▸ **EXERCISE DETAILS**: Search the entries below for the string "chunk" and give the number of lines that hold it, nothing else.

▸ **MATERIAL TO PROCESS**:
★ ★ ★ ★ ★ ★ ★

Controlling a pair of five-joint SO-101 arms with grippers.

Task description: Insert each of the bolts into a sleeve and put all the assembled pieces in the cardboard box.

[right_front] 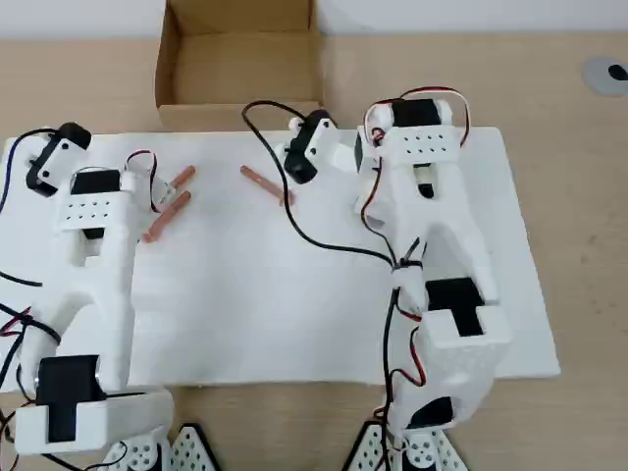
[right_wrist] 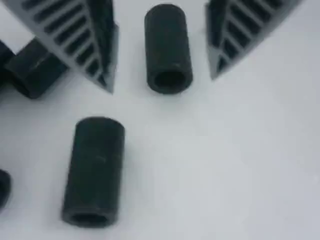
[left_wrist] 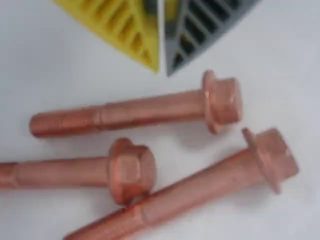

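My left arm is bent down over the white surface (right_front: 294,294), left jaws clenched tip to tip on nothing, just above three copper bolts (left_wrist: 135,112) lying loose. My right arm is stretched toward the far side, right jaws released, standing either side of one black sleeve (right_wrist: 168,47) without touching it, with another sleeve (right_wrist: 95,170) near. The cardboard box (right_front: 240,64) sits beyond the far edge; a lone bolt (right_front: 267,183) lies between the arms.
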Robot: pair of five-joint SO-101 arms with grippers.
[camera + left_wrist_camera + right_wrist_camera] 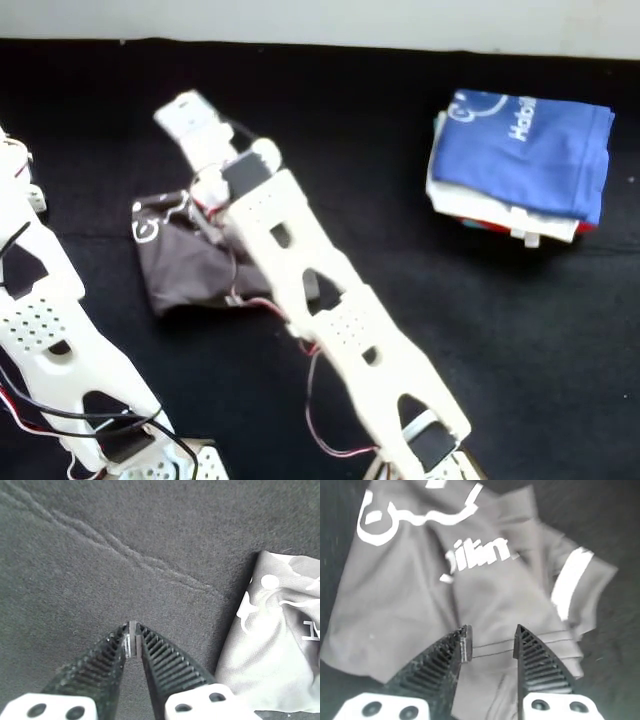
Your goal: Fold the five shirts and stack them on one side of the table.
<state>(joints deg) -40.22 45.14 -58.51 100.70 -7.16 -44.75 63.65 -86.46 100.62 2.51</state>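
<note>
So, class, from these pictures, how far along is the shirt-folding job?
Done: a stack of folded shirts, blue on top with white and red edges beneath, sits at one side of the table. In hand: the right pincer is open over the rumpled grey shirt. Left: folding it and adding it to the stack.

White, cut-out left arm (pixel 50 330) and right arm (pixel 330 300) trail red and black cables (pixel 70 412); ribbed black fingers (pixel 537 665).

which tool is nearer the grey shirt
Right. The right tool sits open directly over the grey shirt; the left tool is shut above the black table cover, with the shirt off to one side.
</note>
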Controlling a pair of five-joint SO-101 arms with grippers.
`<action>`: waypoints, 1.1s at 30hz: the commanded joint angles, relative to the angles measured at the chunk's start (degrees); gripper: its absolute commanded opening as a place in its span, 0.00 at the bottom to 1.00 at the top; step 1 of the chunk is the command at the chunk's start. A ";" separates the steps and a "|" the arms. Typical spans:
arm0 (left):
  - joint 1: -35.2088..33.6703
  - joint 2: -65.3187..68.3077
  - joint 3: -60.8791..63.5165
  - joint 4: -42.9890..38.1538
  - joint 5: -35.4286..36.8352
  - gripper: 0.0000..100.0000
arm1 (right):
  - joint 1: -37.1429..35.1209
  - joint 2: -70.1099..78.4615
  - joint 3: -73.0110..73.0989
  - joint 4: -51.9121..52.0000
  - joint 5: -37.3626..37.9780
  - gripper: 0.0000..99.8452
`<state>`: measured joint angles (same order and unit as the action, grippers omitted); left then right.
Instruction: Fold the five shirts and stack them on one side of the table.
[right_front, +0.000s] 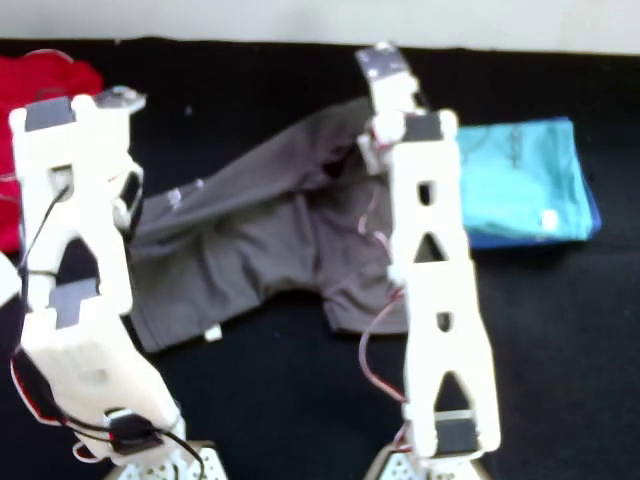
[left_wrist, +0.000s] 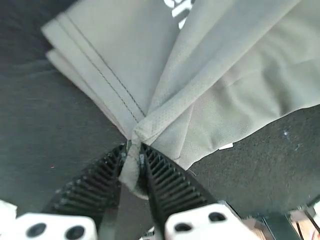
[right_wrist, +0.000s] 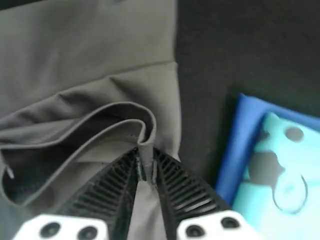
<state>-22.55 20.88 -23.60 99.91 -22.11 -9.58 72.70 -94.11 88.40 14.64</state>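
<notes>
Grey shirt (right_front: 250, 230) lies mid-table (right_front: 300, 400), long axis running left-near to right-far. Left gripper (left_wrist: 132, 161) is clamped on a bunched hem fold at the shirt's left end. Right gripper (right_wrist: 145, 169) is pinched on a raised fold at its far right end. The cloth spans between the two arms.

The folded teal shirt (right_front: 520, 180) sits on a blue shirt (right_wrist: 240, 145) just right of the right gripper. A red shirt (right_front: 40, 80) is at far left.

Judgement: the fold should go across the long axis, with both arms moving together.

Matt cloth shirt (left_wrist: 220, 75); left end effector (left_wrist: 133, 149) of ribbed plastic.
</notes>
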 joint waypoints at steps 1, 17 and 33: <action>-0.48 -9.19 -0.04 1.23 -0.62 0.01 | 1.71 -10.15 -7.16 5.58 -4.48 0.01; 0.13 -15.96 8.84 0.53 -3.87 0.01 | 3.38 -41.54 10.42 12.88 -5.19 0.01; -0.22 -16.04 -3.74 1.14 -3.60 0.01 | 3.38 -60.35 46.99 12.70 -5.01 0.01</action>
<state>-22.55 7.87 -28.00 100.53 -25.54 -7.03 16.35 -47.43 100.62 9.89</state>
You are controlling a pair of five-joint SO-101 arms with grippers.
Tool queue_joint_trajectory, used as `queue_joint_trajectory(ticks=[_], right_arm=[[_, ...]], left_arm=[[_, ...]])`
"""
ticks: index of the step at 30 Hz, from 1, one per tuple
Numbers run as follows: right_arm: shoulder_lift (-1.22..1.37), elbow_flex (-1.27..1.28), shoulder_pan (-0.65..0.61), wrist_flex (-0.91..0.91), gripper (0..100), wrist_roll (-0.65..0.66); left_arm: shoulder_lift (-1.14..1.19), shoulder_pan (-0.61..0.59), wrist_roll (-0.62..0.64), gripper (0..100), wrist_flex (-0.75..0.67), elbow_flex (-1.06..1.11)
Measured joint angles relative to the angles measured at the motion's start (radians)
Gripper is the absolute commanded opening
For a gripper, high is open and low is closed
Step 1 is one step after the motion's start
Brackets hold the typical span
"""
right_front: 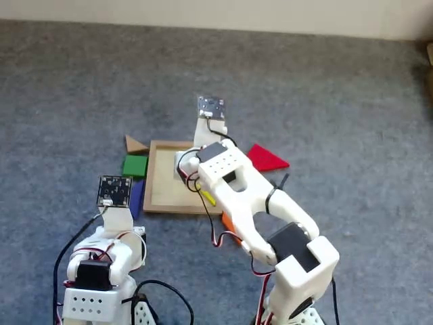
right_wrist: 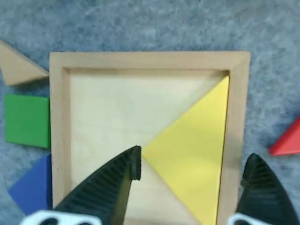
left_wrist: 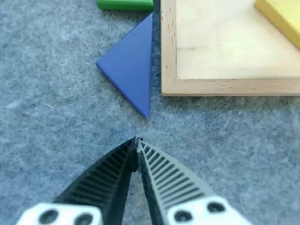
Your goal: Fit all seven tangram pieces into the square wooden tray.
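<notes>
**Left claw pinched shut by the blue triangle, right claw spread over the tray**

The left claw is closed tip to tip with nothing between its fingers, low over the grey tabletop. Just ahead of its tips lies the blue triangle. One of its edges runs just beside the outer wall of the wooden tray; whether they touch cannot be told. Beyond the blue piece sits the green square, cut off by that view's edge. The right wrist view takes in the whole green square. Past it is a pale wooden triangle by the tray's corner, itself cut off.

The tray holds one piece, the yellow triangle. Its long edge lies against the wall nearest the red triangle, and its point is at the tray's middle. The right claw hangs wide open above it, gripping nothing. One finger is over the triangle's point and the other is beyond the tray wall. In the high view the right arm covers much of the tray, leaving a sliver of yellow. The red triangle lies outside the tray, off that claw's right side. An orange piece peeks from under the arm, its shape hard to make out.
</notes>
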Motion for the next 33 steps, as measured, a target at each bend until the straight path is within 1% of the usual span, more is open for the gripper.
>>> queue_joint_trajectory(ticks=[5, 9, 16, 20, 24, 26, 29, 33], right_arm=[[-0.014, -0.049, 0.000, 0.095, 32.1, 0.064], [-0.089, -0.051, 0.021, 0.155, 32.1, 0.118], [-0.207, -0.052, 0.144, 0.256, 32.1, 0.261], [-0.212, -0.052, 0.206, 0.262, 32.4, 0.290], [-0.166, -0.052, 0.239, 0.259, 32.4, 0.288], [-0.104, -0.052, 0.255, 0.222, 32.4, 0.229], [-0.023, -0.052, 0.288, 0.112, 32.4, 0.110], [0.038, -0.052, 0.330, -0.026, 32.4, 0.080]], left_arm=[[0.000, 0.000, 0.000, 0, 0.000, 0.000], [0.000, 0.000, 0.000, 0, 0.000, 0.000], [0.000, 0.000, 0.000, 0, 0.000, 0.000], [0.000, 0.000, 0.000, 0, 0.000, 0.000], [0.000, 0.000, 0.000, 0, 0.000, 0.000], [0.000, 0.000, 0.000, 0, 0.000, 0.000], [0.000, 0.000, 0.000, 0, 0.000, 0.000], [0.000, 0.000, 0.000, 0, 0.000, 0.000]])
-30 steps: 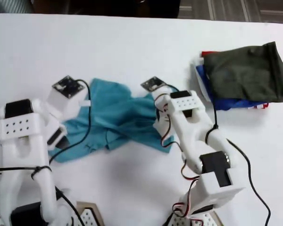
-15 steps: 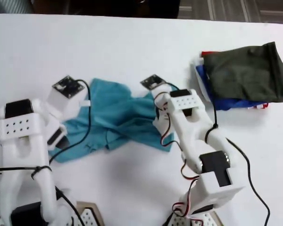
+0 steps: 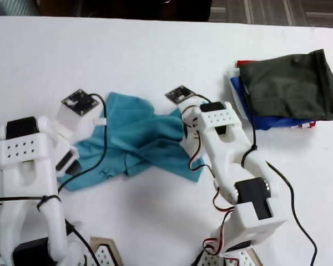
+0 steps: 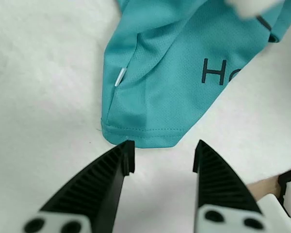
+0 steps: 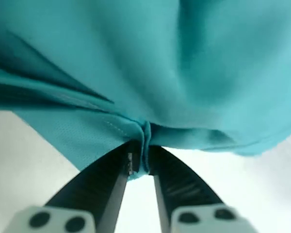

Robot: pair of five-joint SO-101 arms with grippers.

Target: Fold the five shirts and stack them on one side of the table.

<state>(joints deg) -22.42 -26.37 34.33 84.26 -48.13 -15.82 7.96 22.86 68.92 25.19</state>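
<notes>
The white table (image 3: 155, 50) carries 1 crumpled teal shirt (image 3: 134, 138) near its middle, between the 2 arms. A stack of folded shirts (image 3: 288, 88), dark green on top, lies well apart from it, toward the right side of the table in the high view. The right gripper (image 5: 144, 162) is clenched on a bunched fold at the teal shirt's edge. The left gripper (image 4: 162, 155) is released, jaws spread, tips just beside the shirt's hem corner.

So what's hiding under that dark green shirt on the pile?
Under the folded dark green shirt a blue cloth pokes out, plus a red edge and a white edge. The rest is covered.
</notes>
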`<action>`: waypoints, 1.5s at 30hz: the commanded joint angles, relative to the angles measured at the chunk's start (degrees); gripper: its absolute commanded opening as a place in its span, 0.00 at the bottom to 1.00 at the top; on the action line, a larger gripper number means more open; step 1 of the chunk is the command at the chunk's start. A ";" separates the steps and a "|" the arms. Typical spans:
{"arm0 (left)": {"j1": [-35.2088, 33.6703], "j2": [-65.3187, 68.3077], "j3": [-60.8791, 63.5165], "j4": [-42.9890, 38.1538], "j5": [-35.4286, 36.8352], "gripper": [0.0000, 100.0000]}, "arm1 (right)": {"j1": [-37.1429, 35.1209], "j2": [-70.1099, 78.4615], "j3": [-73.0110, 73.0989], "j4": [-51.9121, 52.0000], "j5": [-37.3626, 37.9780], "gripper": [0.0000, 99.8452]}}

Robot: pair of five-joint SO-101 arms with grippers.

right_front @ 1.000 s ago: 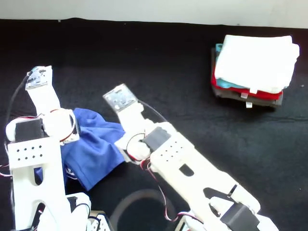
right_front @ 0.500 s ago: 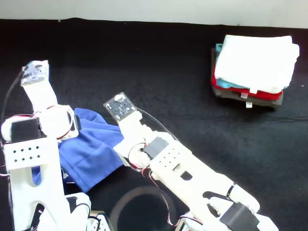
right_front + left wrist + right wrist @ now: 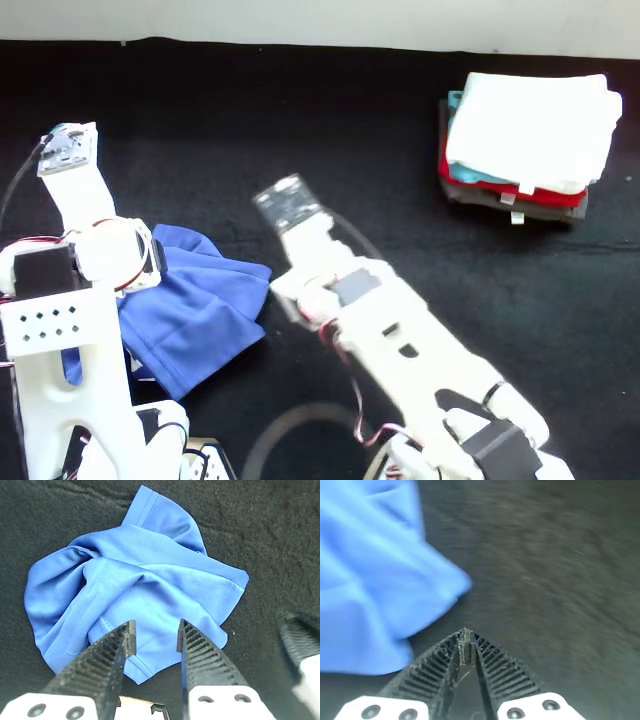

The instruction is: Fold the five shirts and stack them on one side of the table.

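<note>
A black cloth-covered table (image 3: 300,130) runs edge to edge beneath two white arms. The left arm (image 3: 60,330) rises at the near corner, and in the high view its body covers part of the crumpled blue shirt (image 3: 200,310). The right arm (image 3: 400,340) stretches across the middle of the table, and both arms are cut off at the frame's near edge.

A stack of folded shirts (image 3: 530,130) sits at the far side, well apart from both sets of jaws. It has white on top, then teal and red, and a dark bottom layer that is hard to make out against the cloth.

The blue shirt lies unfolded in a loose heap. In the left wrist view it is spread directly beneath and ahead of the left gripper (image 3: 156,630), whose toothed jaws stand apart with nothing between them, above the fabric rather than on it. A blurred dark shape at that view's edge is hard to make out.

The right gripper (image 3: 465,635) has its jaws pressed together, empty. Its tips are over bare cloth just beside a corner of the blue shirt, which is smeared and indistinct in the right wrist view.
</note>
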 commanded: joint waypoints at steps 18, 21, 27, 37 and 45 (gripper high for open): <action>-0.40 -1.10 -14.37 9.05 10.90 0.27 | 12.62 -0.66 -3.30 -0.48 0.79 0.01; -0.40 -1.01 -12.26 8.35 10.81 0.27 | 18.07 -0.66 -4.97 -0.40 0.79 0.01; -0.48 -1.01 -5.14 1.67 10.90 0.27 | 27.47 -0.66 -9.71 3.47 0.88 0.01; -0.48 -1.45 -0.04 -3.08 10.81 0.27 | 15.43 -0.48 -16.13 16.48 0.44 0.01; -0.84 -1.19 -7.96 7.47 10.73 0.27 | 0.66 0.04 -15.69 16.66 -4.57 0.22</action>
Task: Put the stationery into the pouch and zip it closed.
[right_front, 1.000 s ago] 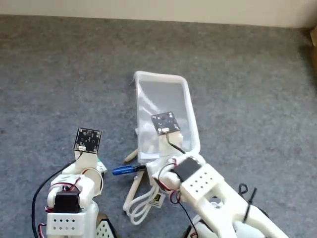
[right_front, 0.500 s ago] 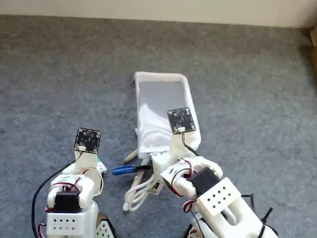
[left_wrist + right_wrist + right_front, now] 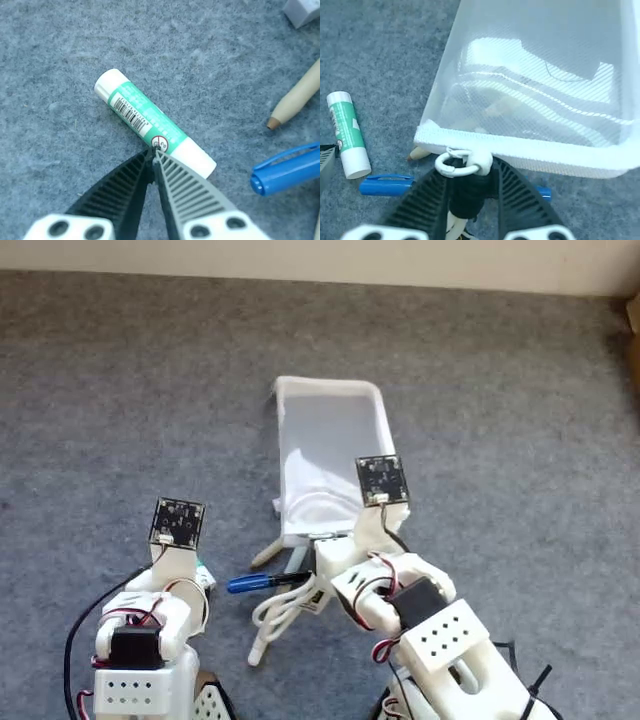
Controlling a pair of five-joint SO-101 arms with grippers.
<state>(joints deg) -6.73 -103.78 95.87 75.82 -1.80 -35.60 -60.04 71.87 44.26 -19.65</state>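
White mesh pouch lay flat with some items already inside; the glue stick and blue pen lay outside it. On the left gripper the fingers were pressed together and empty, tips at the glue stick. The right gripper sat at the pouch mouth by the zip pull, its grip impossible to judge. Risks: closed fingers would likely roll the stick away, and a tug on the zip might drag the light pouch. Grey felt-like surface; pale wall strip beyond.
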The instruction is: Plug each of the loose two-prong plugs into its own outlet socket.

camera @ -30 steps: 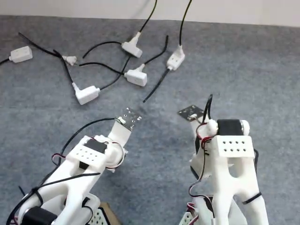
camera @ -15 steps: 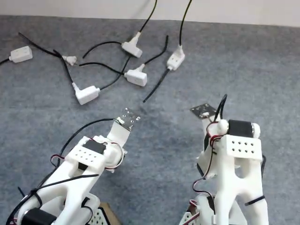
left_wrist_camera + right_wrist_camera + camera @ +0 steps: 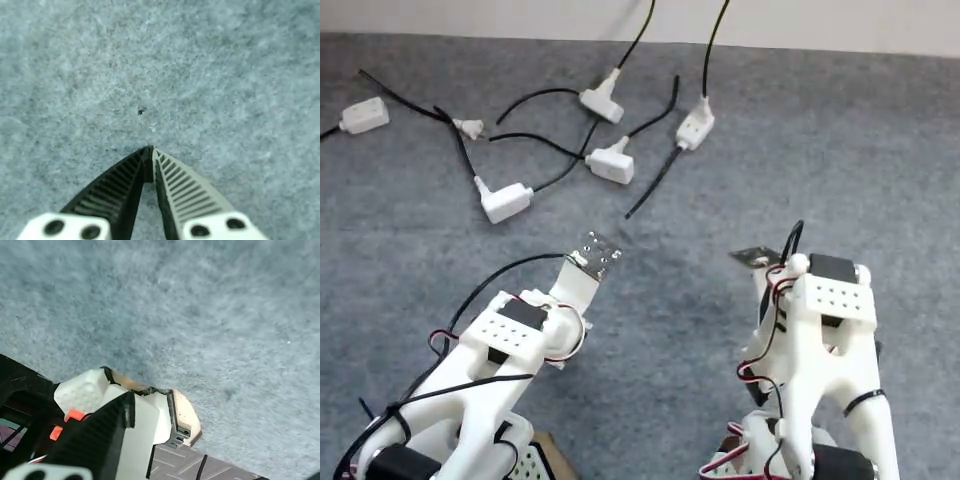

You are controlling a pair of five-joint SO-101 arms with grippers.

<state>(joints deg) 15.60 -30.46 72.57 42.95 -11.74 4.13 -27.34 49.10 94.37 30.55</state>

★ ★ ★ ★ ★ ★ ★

▸ **RESPONSE TO THIS EXERCISE**: 2